The scenario above could have been a situation where short-term negative effects hide general positive impact. I call these Roll-Out Phantoms, as they often occur as part of feature roll-outs in infrastructure projects. During feature roll-outs the population under test runs the new code for the first time. Being the new code on the block can have negative implications at the beginning:
- The control group can use its existing caches (e.g. it is an image library), but the new code has to build up that cache first.
- The new website code requires downloading new assets (e.g. CSS and JS files) that increase bandwidth and rendering time.
- During the first exposure you new component is loaded together with the existing one leading to higher memory pressure.
- The new code might only load after the app has been fully restarted. Therefore, the negative effects of cold-start impact the metrics of your test group.
- The new code solves a long-standing bug, but the affected people have churned-away already. It can take a long time for them to discover the app works again for them.
Note that the slow roll-out in the story above made things worse. As the first 1% recover from the negative effects, the next 1% get burned. As a result, the average or percentile-based metrics do not show how these two groups experience different developments.
Phantom-Busters: Avoiding Experiment Distortion.

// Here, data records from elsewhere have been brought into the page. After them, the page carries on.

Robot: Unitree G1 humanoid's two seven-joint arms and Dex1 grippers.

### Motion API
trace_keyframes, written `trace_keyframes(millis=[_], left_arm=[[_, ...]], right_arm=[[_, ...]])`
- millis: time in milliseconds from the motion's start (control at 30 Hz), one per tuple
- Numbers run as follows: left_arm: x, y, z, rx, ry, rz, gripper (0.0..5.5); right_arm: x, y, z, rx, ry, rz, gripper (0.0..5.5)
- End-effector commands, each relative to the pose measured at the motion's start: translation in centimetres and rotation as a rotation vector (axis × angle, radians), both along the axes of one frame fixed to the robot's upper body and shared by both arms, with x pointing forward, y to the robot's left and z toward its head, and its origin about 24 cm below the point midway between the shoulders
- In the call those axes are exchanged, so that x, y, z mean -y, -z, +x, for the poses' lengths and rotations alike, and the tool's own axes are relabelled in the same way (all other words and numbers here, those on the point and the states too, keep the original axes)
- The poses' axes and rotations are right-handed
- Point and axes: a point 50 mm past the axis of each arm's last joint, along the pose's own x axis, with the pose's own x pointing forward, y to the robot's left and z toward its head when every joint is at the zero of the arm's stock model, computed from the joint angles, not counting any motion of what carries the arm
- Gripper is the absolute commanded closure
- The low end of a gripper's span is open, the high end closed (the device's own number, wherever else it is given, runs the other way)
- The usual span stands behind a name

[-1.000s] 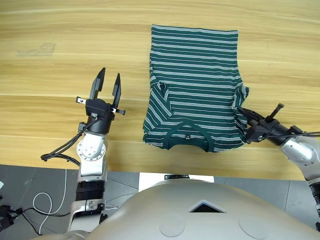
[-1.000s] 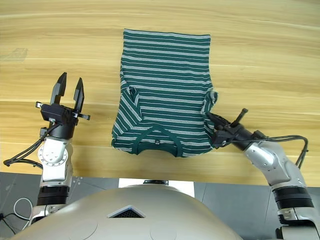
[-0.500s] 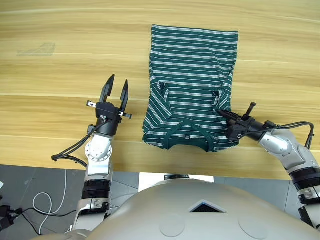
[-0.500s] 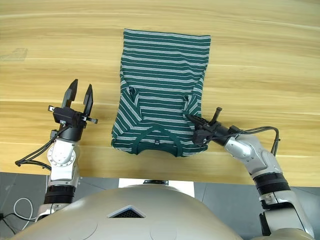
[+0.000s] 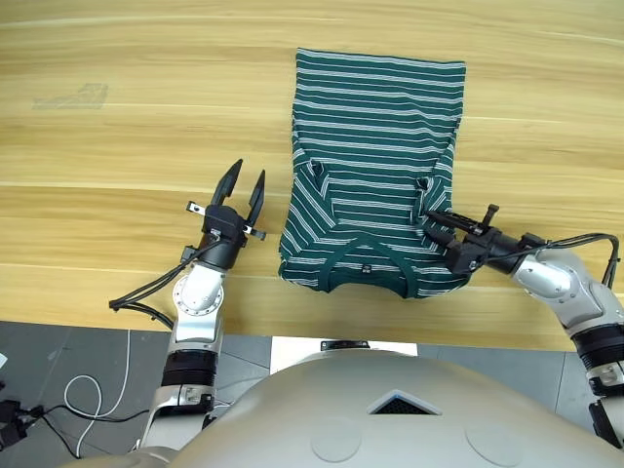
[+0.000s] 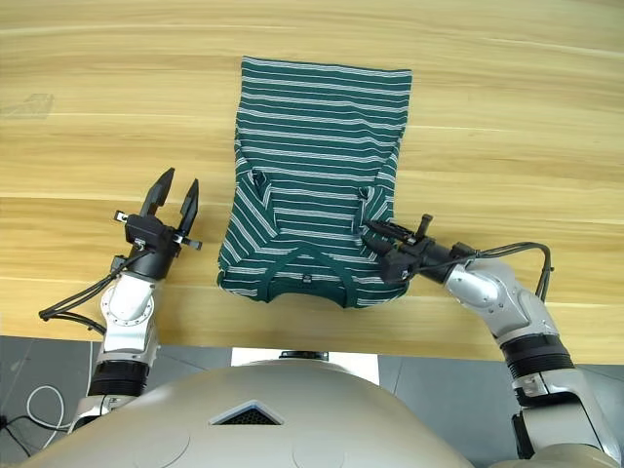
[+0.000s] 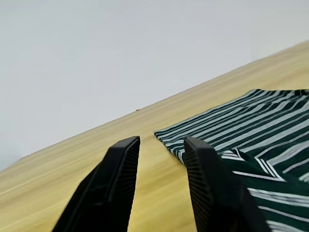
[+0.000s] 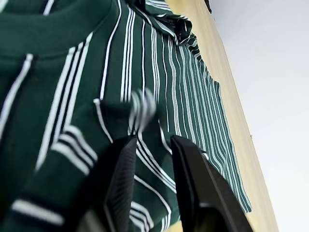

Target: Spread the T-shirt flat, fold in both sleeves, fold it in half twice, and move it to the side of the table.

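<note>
Now that the right sleeve (image 5: 436,190) lies folded in over the striped T-shirt (image 5: 375,117) at upper centre frame, the right gripper (image 5: 434,225) hangs over the shirt's lower right, fingers parted with nothing between them. Half a second ago it was carrying that sleeve inward. The left gripper (image 5: 249,174), spread wide and empty, has closed in from the left to just beside the shirt's lower left edge. Both sleeves look done, so the first fold in half likely comes next.

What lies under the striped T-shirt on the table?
Only the wooden table shows around the T-shirt; its folded-in sleeves lie on top. Whatever is beneath the cloth is covered.
</note>
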Motion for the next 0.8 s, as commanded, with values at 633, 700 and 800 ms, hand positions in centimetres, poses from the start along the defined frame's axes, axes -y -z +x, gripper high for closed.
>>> trace_keyframes(millis=[633, 700, 800], left_arm=[[-4.9, -1.2, 1.7, -0.002, 0.155, 0.412, 3.81], [-5.9, -1.1, 1.6, -0.036, 0.225, 0.583, 3.81], [-6.8, -1.2, 1.9, -0.058, 0.258, 0.67, 3.81]], right_arm=[[4.9, -3.0, 0.4, 0.116, 0.245, 0.01, 2.75], [6.1, -2.3, -0.3, 0.095, 0.275, -0.048, 2.75], [6.7, -2.3, -0.7, 0.091, 0.321, -0.008, 2.75]])
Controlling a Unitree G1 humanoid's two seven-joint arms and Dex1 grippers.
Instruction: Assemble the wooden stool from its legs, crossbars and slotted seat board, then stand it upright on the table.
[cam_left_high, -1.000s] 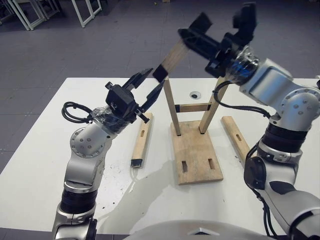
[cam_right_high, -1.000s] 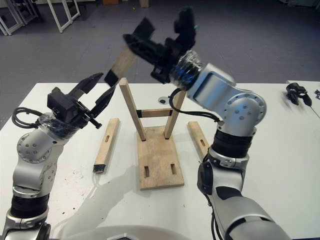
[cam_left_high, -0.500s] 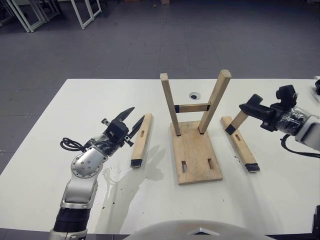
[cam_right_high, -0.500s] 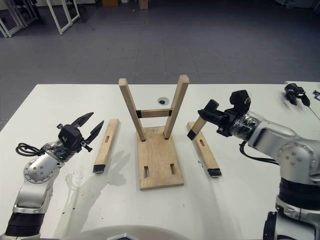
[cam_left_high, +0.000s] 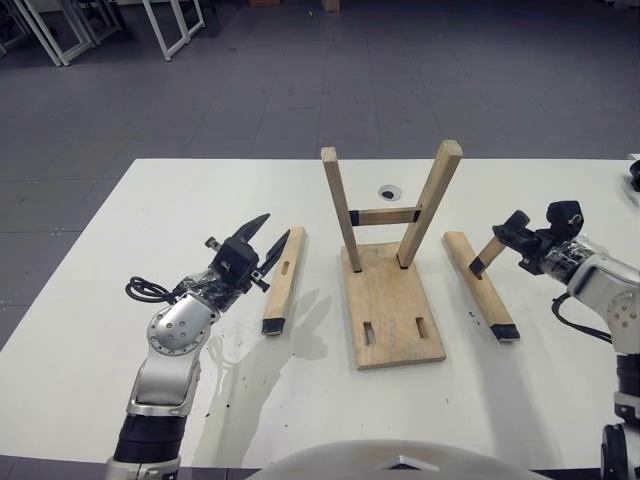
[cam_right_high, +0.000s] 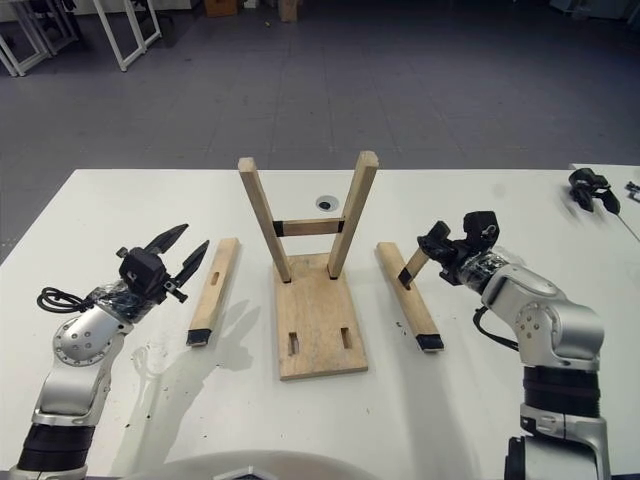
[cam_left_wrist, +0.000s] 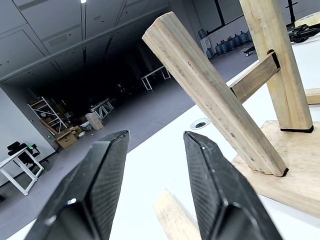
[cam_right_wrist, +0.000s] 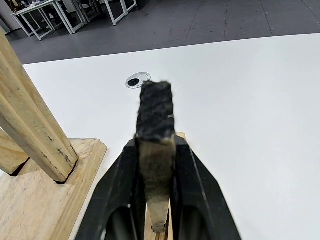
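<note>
The slotted seat board (cam_left_high: 395, 312) lies flat mid-table. Two legs (cam_left_high: 340, 208) stand in its far slots, joined by a crossbar (cam_left_high: 385, 215). One loose leg (cam_left_high: 282, 280) lies left of the board, another (cam_left_high: 480, 285) lies right of it. My left gripper (cam_left_high: 265, 240) hovers open just left of the left loose leg, nothing between its fingers (cam_left_wrist: 100, 185). My right gripper (cam_left_high: 508, 238) is shut on a short crossbar (cam_right_wrist: 155, 125) with a black-wrapped end, held tilted above the far part of the right loose leg.
A round cable hole (cam_left_high: 390, 190) sits in the table behind the standing legs. A small black object (cam_right_high: 590, 188) lies at the table's far right edge. Metal frames (cam_left_high: 170, 20) stand on the floor beyond. White tabletop stretches in front of the board.
Both arms have come down from high over the board to low beside the loose legs. The right gripper, still holding the crossbar, has drawn back to the right.
</note>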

There are a few strategies to minimize the effect of Roll-Out Phantoms. Trusting your local testing and patience can help you.
Roll-out should happen in steps and with sufficient time between exposure and analyses. Rather than opening from 1% to 10% over a week, open it to 5% and wait. We all all keen to see the results of our work right-away, but do not trust the first days worth of data. If you are convinced the new code is better and the results are slightly down in the beginning – explain and wait. Of course: Keep an eye on crashes and churn-rates, that indicate whether things are going horribly wrong.

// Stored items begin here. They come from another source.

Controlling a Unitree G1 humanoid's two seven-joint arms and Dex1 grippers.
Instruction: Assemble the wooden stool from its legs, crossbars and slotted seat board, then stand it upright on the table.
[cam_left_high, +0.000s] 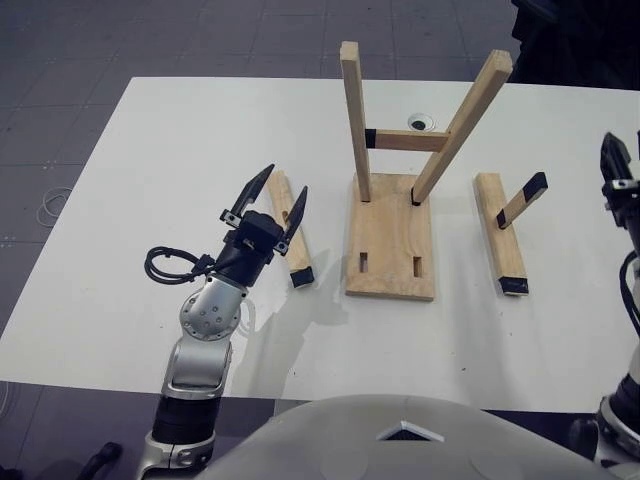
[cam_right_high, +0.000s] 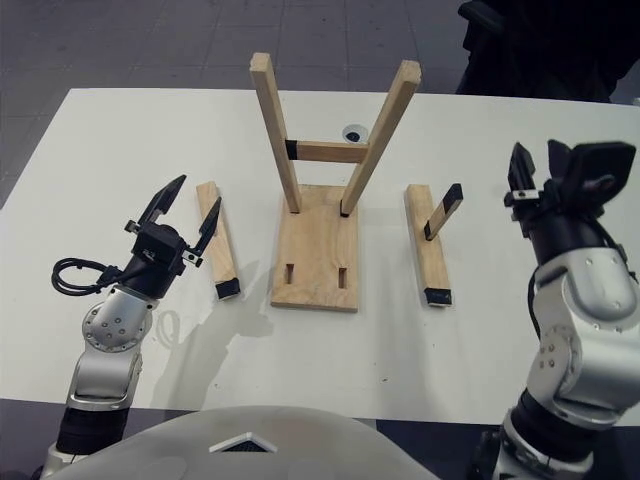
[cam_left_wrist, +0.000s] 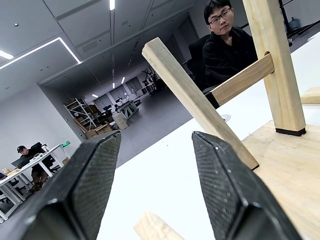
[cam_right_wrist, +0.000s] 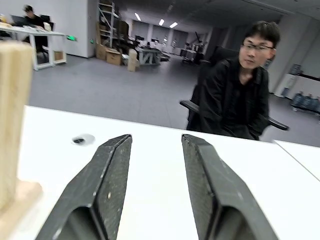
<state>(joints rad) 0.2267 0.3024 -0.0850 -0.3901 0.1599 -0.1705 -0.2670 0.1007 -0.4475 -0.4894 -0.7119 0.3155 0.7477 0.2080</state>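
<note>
I see the slotted seat board (cam_left_high: 390, 255) lying flat at frame centre on the tabletop (cam_left_high: 150, 200), with two legs (cam_left_high: 354, 120) and a crossbar (cam_left_high: 405, 141) standing in it. My left pincer (cam_left_high: 285, 182) gapes wide by a loose leg (cam_left_high: 298, 258) at centre left. The right pincer (cam_right_high: 535, 165) is open at far right.

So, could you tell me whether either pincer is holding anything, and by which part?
Nothing is held: the left pincer stands open by the loose leg, and the right pincer is open too, away from the parts.
</note>
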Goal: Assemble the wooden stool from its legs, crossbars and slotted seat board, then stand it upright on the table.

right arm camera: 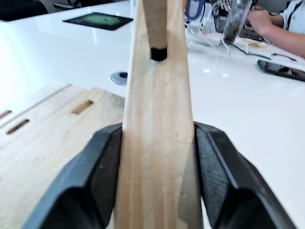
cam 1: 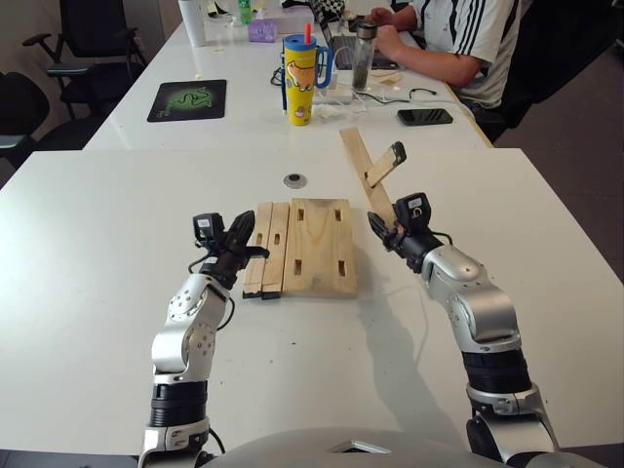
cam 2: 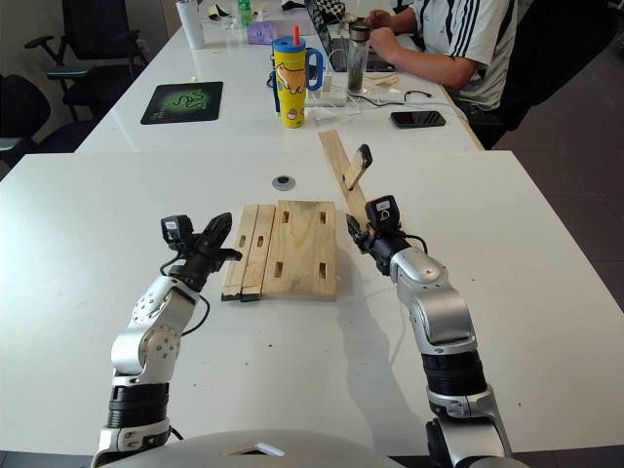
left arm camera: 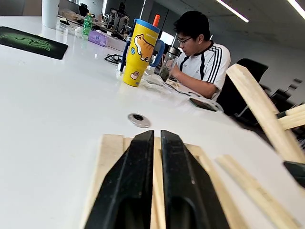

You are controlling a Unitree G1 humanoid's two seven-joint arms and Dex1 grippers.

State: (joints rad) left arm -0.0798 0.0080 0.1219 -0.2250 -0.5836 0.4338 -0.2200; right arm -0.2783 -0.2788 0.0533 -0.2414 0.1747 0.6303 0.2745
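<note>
A pale, flat, slotted wooden seat board (cam 1: 322,244) lies on the white bench (cam 1: 117,244), with two narrow wooden slats (cam 1: 266,249) against its 9 o'clock edge. The left end effector (left arm camera: 155,136) sits at the slats' 9 o'clock side, fingers pressed together and empty. At the board's 3 o'clock the right end effector (cam 1: 385,229) pinches a long pale wooden leg (cam 1: 359,161) that tilts toward 11 o'clock, a short crossbar stub (cam 1: 382,168) plugged into it.

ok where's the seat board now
In the left eye view the seat board lies flat on the table, two slats against its left edge, the right gripper holding a leg by its right.

Crossbars (cam 1: 268,249) left of seat board (cam 1: 322,244)
</note>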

Roll-out increases should be performed by adding an additional test group. You followed the previous paragraph and the experiment is happily sitting at 5%. But some metrics are not significant yet and you actually need more exposure. Keep the existing experiment and add a second experiment with 20% from the currently unexposed population. This way you avoid mixing short-term negative effects of the younger exposures and the long-term impact of the older exposures.
Adding the same negative effects for control group. In some instances you can reduce the relative benefit of the control group by levelling the playing field. When testing an image library, you can consider removing the cache for both groups at the beginning. When testing a new website design, you can consider adding cache-busting to resources loaded by both groups. However, do carefully consider the ethics of this. Is getting your results faster overall more beneficial than the negative effects (battery drain, bandwidth usage, …) the control group has to endure?
Roll-Out Phantoms are surprising to engineers when I mention them – especially when they are experiencing the distress of a feature roll-out not going to plan. But luckily, these projects (and team confidence) can be fixed by restarting the experiment with a big enough initial exposure and patience.